L’histoire de l’humanité commence très mal : Adam Harichon faute gravement le jour même de sa création, un de ses fils tue son frère par jalousie, très vite les hommes s’adonnent à l’idolâtrie, à la débauche et au vol. Le monde se dégrade jusqu'à un point de non-retour, et l’Éternel Se voit obligé de détruire Sa création. Noa’h, pourtant homme pieux et intègre, ne parviendra pas à inculquer à sa descendance les valeurs morales, et ce n’est qu'avec Avraham Avinou que l’on perçoit le début d’un changement positif : de par sa conduite exemplaire, n’hésitant pas à aller à contre-courant de son environnement, et aussi par le message de vérité qu’il diffuse sans relâche.

En fait, avec Avraham, commence le Tikoun Ha’olam (la réparation du monde) qui va être poursuivi par Itsh’ak, Ya’acov et leurs descendants. Mais il est intéressant de relever que cette renaissance commence par l’attribut du ‘Hessed dans lequel ce patriarche va exceller : on connaît l’hospitalité légendaire d’Avraham, son amour pour son prochain qui s’exprimera jusqu'à prier pour la survie des habitants des villes corrompues de Sodome et Gomorrhe, son sens de la famille allant jusqu'à se mettre en danger pour sauver son neveu Loth. On aurait pu s’attendre à ce que cette réparation commence par des prières et des jeûnes d’abstinence, ou encore par un détachement de la matière, source de toute faute. Mais non, Avraham pose les fondations de l’avenir de l’humanité sur le ‘Hessed, comme pour nous apprendre que c’est uniquement par ce moyen que l’on parvient à une construction solide et durable qui défiera toutes les “intempéries” possibles.

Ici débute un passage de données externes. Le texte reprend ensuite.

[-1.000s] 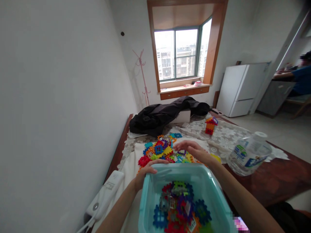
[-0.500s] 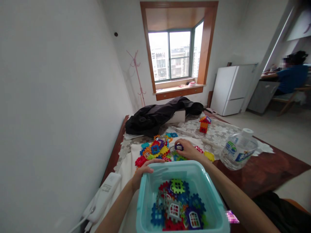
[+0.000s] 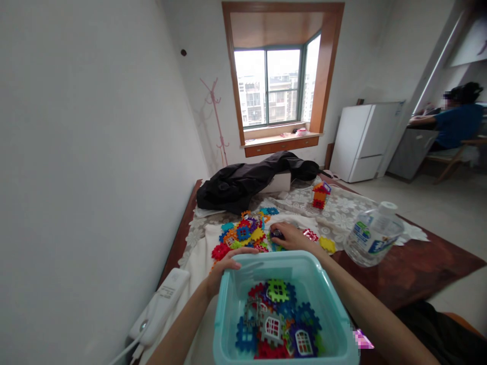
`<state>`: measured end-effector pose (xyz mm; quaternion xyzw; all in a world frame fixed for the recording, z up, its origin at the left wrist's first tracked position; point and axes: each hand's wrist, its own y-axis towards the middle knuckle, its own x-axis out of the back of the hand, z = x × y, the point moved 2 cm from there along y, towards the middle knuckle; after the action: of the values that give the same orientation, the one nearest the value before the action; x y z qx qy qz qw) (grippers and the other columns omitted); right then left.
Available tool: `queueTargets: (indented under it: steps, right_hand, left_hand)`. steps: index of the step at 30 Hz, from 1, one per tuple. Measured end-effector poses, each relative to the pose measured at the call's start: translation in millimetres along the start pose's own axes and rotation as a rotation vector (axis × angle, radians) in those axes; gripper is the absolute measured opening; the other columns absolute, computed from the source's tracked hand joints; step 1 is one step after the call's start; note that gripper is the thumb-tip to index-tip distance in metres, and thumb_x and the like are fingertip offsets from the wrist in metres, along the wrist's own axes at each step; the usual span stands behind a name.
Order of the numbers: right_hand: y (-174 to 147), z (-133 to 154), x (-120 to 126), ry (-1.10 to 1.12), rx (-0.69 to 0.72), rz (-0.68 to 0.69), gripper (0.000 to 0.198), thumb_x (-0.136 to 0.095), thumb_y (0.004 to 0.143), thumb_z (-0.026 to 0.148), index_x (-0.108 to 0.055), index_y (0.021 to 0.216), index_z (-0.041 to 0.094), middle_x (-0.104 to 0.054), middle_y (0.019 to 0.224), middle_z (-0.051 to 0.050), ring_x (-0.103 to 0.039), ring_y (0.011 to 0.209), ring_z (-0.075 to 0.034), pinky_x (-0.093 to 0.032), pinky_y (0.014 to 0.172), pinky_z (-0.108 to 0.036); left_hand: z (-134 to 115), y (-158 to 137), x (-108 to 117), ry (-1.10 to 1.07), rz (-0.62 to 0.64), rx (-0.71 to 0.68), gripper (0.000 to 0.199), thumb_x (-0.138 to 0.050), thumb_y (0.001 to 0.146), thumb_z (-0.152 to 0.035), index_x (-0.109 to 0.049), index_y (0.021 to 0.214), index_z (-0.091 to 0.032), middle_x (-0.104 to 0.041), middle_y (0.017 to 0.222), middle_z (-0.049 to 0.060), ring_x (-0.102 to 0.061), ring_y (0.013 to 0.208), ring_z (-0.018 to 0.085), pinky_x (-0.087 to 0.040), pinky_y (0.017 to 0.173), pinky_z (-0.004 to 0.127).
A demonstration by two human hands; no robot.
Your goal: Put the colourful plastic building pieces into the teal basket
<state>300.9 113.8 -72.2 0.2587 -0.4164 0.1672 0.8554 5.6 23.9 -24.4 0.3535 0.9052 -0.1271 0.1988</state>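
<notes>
A teal plastic bin [image 3: 335, 324] sits close in front of me, with several colourful interlocking plastic tiles [image 3: 279, 324] in its bottom. My left hand [image 3: 228, 263] grips the bin's far left rim. My right hand [image 3: 291, 235] is beyond the bin, fingers closed around a dark purple tile at the edge of a loose pile of tiles [image 3: 245, 232] on a white cloth. A small house built of tiles [image 3: 320, 195] stands further back on the lace cloth.
A clear water bottle [image 3: 373, 233] stands at the right on the dark wooden table [image 3: 422, 268]. A black jacket [image 3: 247, 182] lies at the far end. A white remote-like device [image 3: 162, 306] rests at the left. A person in blue sits far right.
My right hand went from hovering open over the pile to closing on a purple tile. The view shifted slightly. My left hand stayed on the bin's rim.
</notes>
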Motion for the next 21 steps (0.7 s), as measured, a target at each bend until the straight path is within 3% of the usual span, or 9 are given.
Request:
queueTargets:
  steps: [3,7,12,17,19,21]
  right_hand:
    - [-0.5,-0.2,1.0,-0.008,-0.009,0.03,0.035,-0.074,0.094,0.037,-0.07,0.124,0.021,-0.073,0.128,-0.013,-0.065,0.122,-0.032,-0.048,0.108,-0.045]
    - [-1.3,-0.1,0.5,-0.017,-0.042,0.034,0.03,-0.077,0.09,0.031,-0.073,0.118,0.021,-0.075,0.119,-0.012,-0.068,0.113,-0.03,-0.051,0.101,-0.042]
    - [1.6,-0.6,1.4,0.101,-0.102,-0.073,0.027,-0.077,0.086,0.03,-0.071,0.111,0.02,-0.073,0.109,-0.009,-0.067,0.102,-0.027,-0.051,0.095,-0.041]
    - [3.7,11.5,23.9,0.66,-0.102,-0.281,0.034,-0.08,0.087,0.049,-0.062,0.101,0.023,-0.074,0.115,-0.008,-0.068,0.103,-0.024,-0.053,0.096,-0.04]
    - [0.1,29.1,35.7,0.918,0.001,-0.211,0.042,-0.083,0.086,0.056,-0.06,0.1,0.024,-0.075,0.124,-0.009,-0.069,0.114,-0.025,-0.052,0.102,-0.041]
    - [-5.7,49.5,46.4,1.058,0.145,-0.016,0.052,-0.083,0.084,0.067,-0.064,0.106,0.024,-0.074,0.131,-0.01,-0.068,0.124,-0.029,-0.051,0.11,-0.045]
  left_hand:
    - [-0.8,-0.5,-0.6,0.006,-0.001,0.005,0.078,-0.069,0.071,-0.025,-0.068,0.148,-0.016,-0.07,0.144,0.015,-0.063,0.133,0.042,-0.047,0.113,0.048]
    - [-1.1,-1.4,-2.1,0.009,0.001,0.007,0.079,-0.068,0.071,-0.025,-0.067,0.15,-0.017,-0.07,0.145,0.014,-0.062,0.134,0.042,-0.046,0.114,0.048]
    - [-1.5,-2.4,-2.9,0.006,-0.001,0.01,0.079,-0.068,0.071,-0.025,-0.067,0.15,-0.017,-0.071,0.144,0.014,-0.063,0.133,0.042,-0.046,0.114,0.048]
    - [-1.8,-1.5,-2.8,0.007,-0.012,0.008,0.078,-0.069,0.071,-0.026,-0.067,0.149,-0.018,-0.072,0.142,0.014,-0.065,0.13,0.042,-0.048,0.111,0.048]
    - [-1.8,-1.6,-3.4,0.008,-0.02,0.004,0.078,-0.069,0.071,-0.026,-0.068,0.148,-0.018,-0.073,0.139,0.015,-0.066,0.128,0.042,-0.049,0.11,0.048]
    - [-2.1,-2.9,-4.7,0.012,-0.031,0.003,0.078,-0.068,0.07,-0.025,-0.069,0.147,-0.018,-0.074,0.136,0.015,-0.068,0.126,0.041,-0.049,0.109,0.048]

De là, on en déduit une règle qui se vérifie aussi dans d’autres édifications : quand on désire forger une société saine et morale, il faut commencer par établir un bon relationnel entre les membres qui la constituent. Quand on se lance dans un projet, aussi élevé que l’on puisse imaginer comme celui de l’avenir de l’humanité, il est nécessaire avant tout de créer un climat de bienveillance envers les intéressés. On peut se conduire dans les chemins de la rectitude, de la piété, et de la communion avec le divin, mais si on délaisse le ‘Hessed, c’est l’ego qui va dominer notre recherche et va nous faire dévier du véritable but recherché.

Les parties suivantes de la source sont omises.